Note that the maximum pressure developed by the pump is determined from the pump characteristic curve at zero flow (or the minimum flow if there is a non-instrumented, passive spillback line that is not blocked off during the event). This maximum pressure is used to determine the credibility of some scenarios (for example, closed outlets) – if the centrifugal pump cannot generate enough pressure when completely blocked in to exceed the downstream maximum allowable working pressure (or equivalent), then overpressure does not occur.
The effect of a blocked outlet on a centrifugal pump should also be considered. For high speed, high head pumps, a blocked outlet may cause vibration, leading to reduced seal and bearing life. In severe cases, mechanical failure, such as catastrophic loss of the coupling, may occur. If there is a potential to valve-in both the inlet and discharge, then the pressure rise from mechanical heating of the liquid may cause overpressure. If the fluid is reactive, then blocking in one side may cause reactive issues due to the rapid temperature rise of the liquid. Ethylene oxide decomposition incidents involving blocked-in pumps are a common reference for this type of scenario.
Positive displacement compressors. For positive displacement (for example, reciprocating piston) compressors handling gases, some reduction in efficiency may occur at high compression ratios. This reduction in volumetric efficiency can be estimated using the techniques presented by the GPSA Engineering Data Book Section 13.2 Again, the impact of the event on the suction pressure should be accounted for.
Centrifugal compressors. For centrifugal compressors handling gases, an analysis like that for centrifugal pumps can be performed. Consideration should be given to avoiding compressor surge due to the decreased flow. If the compressor is not protected against surge, significant mechanical damage may occur.
Motors and turbines. The discussion above is based on constant speed drivers typical of electric motors. For alternative drivers, some consideration of the impact of the operation of the driver may be needed. Steam turbines may experience an overspeed prior to the overspeed trip.
To translate the pump characteristic curve at different speeds, the pump affinity laws are used. When translating the characteristic curve, it is important to remember to translate both the capacity and the head; that is, use the affinity laws for both the capacity and the head for each point on the curve. For example, using the excerpt from Perry’s given above, at a speed of 2,880 rpm, the pump can deliver approximately 66’ at 140 gpm. At a speed of 3,450 rpm, this data point translates to 66 × (3,450/2,880)2 ≈ 95’ at 140 × (3,450/2,880) ≈ 168 gpm.

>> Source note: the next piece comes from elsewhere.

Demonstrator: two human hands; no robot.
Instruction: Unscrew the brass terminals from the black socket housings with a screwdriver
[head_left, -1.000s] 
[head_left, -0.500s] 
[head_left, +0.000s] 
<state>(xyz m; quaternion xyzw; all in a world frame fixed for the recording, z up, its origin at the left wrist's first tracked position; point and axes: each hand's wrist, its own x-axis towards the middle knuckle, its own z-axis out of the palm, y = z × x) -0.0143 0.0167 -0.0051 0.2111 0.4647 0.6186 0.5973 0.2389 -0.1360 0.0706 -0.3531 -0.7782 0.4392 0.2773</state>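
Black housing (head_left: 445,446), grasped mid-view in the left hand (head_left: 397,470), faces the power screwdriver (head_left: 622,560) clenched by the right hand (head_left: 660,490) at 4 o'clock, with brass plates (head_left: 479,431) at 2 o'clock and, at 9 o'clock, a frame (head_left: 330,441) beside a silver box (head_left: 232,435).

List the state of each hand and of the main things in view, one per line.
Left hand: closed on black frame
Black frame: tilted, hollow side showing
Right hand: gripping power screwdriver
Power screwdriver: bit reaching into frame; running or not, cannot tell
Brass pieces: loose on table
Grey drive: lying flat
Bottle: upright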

Blog series information. This blog is part of a series on the proposed updates to the CCPS Guidelines 2nd edition §3.3 Venting Requirements for Nonreacting Cases that were removed during final editing. See the general CCPS Guidelines for Pressure Relief and Effluent Handling 2nd Edition review for more information.
[1] Boyce MP. Transport and Storage of Fluids – Head Meters. In Perry RH and Green DW. Perry’s Chemical Engineers’ Handbook. 1997; New York, McGraw Hill: 10.24-10.27.
[2] Gas Processors Suppliers Association Engineering Data Book, Twelfth Edition. 2004. Section 13: Compressors and Expanders.